# Task goal
Apart from the pictures, every line below is to be set down exactly.

*-*-*

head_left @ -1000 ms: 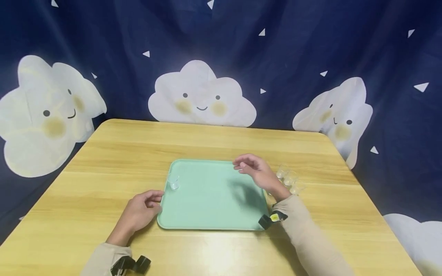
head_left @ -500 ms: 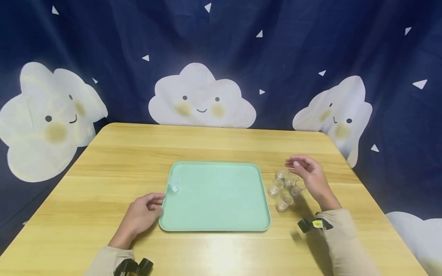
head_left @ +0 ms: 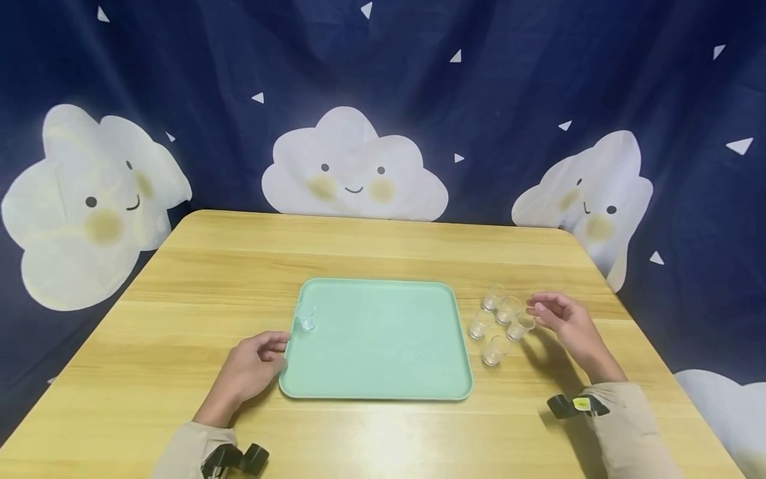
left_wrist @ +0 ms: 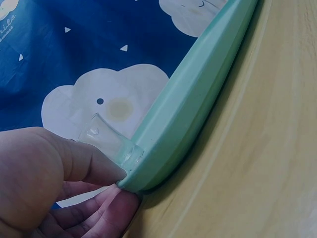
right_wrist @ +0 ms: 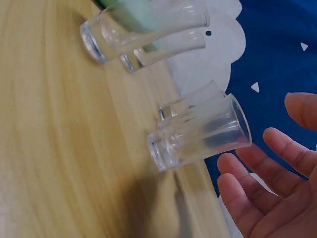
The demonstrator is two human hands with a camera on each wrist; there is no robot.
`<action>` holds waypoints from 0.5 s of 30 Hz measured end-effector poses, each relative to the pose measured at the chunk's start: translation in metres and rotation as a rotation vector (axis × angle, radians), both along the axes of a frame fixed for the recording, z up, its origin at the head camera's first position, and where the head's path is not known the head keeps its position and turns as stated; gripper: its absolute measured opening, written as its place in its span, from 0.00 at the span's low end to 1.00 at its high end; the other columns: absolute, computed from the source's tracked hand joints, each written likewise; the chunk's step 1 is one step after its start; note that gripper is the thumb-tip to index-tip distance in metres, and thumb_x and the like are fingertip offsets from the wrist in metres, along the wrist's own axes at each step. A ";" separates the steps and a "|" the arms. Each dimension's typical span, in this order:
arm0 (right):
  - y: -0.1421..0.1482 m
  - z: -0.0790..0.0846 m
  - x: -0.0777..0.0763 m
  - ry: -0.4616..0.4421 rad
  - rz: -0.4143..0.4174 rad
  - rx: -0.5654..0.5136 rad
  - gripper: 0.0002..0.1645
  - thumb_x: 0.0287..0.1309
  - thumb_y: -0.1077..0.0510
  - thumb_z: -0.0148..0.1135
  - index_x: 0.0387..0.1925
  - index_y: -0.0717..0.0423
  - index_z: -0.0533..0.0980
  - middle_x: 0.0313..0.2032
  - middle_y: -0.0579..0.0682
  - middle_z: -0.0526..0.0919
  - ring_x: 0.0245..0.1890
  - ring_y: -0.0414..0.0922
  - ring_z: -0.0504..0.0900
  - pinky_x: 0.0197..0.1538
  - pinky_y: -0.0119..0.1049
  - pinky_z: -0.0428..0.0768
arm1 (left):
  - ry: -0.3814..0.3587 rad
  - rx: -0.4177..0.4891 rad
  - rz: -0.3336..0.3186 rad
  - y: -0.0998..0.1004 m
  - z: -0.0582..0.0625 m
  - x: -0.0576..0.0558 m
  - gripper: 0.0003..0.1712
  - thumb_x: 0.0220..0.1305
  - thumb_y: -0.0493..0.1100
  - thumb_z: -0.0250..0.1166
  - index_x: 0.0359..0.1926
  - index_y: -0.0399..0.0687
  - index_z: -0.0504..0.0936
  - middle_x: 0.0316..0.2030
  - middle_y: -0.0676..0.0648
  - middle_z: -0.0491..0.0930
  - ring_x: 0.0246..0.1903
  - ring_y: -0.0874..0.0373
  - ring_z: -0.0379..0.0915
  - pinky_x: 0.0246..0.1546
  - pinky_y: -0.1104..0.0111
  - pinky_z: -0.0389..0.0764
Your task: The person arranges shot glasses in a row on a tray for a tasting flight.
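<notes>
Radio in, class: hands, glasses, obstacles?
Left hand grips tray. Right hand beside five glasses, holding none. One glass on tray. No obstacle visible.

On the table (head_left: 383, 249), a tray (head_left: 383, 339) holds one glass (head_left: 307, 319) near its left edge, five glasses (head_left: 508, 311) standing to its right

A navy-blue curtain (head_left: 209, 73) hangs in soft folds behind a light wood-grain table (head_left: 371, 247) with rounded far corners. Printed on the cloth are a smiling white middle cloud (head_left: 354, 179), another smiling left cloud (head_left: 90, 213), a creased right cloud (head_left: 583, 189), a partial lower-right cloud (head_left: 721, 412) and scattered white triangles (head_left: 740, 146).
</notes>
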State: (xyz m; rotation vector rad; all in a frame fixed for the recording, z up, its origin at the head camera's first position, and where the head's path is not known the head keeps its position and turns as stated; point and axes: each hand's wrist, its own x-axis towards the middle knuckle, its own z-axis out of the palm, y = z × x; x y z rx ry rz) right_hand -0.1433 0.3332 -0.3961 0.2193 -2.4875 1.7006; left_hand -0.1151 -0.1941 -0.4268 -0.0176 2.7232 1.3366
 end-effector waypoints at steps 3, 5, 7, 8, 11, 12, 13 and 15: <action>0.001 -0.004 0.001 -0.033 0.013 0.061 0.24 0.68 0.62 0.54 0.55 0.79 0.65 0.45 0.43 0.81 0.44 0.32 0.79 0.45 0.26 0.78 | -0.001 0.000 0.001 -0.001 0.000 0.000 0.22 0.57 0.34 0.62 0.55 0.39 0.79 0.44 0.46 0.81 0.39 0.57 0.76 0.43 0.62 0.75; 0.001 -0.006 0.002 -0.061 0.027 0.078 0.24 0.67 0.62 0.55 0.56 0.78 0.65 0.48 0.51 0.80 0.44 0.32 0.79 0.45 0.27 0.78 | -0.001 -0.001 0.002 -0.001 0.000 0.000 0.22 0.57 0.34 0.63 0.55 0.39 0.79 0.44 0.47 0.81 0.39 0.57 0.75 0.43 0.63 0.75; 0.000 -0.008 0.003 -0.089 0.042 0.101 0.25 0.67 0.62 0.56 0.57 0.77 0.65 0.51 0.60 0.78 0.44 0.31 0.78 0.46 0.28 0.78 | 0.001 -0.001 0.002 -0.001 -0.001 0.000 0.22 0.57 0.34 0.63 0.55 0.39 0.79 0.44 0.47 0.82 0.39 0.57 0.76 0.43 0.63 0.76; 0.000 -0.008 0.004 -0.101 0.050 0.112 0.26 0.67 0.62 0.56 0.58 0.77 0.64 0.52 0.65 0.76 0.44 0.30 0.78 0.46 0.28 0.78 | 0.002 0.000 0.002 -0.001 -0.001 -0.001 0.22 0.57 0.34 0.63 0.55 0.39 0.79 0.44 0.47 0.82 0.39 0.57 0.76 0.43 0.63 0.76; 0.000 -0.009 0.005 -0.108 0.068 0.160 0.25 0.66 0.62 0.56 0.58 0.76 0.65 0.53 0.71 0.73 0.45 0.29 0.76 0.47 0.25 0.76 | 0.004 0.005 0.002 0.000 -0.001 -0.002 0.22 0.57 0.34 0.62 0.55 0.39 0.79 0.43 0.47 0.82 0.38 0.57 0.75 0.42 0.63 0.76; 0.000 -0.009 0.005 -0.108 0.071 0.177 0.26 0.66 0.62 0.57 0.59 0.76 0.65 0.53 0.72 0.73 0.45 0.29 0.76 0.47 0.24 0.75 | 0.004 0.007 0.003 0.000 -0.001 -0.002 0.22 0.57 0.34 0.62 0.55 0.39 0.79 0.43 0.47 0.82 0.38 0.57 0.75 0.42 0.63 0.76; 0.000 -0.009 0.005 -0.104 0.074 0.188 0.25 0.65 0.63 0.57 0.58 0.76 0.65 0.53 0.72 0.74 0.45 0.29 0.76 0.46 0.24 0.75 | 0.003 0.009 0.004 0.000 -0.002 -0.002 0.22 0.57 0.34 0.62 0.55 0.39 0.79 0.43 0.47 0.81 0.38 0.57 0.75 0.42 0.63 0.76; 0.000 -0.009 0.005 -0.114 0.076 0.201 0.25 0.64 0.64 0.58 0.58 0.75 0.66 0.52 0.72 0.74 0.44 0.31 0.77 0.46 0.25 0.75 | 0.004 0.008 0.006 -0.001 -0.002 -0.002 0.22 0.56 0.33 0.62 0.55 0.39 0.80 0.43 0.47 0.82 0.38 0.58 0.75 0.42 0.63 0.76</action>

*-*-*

# The answer
head_left @ -1000 ms: 
head_left @ -500 ms: 
head_left @ +0 ms: 
left_wrist @ +0 ms: 
right_wrist @ +0 ms: 
The demonstrator is two human hands with a camera on each wrist; there is no robot.
`<action>` holds waypoints from 0.5 s of 30 Hz measured end-effector poses, each relative to the pose measured at the chunk's start: translation in metres and rotation as a rotation vector (axis × angle, radians), both along the axes of a frame fixed for the recording, z up, its origin at the head camera's first position, and where the head's path is not known the head keeps its position and turns as stated; gripper: its absolute measured opening, written as its place in its span, from 0.00 at the span's low end to 1.00 at its high end; the other columns: absolute, computed from the source's tracked hand joints, each written likewise; the chunk's step 1 is one step after its start; note that gripper is the thumb-tip to index-tip distance in metres, and thumb_x and the like are fingertip offsets from the wrist in metres, along the wrist's own axes at each step. A ";" separates the steps and a "|" the arms. Each dimension's typical span, in this order:
arm0 (right):
  - y: -0.1421..0.1482 m
  - z: -0.0790..0.0846 m
  - x: -0.0777..0.0763 m
  - ry: -0.4616..0.4421 rad
  - rz: -0.4143..0.4174 rad
  - rx: -0.5654..0.5136 rad
  - gripper: 0.0002..0.1645
  - thumb_x: 0.0287..0.1309
  - thumb_y: -0.1077..0.0510
  - thumb_z: -0.0148..0.1135
  - index_x: 0.0387..0.1925
  - index_y: -0.0717..0.0423
  - index_z: -0.0533..0.0980
  - middle_x: 0.0313..0.2032
  - middle_y: -0.0579..0.0682
  - middle_z: -0.0526..0.0919
  - ring_x: 0.0245..0.1890
  - ring_y: -0.0414..0.0922
  - ring_z: -0.0504..0.0900
  - pinky_x: 0.0197..0.1538
  - pinky_y: -0.0119..0.1049
  - pinky_z: -0.0428..0.0768
arm1 (left):
  - ry: -0.3814..0.3587 rad
  - rx: -0.4177..0.4891 rad
  - rz: -0.3336..0.3186 rad
  - y: -0.0998..0.1004 m
  - z: -0.0582..0.0625 m
  - x: -0.0576..0.0558 m
  - gripper: 0.0003..0.1712
  - thumb_x: 0.0220..0.1305
  - thumb_y: -0.0493..0.1100
  - thumb_z: -0.0250..0.1166
  - index_x: 0.0359..0.1926
  - index_y: -0.0399..0.0687
  - index_z: -0.0504..0.0936
  - middle_x: 0.0316..0.2030
  - middle_y: -0.0676..0.0648
  - middle_z: -0.0491..0.0930
  - ring_x: 0.0246..0.1903
  - ring_y: -0.0874..0.0373
  - ring_z: -0.0379..0.0915
  - pinky_x: 0.0246..0.1546
  - pinky_y: -0.1104..0.0111
  - pinky_z: -0.0389..0.0764
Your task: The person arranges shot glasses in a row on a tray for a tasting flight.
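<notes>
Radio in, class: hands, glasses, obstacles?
Left hand grips tray. Right hand beside five glasses, holding none. One glass on tray. No obstacle visible.

On the table (head_left: 383, 249), a tray (head_left: 383, 339) holds one glass (head_left: 307, 319) near its left edge, five glasses (head_left: 508, 311) standing to its right

A navy-blue curtain (head_left: 209, 73) hangs in soft folds behind a light wood-grain table (head_left: 371, 247) with rounded far corners. Printed on the cloth are a smiling white middle cloud (head_left: 354, 179), another smiling left cloud (head_left: 90, 213), a creased right cloud (head_left: 583, 189), a partial lower-right cloud (head_left: 721, 412) and scattered white triangles (head_left: 740, 146).
</notes>
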State: (xyz m; rotation vector rad; all in a frame fixed for the recording, z up, its origin at the head camera's first position, and where the head's path is not known the head keeps its position and turns as stated; point and axes: each hand's wrist, its own x-axis towards the middle knuckle, its own z-axis out of the palm, y = z × x; x y z rx ry rz) right_hand -0.1433 0.3332 -0.3961 0.2193 -2.4875 1.7006; left_hand -0.1151 -0.1941 -0.4268 -0.0176 2.7232 1.3366
 end-effector waypoints at steps 3, 5, 7, 8, 11, 12, 13 and 15: <action>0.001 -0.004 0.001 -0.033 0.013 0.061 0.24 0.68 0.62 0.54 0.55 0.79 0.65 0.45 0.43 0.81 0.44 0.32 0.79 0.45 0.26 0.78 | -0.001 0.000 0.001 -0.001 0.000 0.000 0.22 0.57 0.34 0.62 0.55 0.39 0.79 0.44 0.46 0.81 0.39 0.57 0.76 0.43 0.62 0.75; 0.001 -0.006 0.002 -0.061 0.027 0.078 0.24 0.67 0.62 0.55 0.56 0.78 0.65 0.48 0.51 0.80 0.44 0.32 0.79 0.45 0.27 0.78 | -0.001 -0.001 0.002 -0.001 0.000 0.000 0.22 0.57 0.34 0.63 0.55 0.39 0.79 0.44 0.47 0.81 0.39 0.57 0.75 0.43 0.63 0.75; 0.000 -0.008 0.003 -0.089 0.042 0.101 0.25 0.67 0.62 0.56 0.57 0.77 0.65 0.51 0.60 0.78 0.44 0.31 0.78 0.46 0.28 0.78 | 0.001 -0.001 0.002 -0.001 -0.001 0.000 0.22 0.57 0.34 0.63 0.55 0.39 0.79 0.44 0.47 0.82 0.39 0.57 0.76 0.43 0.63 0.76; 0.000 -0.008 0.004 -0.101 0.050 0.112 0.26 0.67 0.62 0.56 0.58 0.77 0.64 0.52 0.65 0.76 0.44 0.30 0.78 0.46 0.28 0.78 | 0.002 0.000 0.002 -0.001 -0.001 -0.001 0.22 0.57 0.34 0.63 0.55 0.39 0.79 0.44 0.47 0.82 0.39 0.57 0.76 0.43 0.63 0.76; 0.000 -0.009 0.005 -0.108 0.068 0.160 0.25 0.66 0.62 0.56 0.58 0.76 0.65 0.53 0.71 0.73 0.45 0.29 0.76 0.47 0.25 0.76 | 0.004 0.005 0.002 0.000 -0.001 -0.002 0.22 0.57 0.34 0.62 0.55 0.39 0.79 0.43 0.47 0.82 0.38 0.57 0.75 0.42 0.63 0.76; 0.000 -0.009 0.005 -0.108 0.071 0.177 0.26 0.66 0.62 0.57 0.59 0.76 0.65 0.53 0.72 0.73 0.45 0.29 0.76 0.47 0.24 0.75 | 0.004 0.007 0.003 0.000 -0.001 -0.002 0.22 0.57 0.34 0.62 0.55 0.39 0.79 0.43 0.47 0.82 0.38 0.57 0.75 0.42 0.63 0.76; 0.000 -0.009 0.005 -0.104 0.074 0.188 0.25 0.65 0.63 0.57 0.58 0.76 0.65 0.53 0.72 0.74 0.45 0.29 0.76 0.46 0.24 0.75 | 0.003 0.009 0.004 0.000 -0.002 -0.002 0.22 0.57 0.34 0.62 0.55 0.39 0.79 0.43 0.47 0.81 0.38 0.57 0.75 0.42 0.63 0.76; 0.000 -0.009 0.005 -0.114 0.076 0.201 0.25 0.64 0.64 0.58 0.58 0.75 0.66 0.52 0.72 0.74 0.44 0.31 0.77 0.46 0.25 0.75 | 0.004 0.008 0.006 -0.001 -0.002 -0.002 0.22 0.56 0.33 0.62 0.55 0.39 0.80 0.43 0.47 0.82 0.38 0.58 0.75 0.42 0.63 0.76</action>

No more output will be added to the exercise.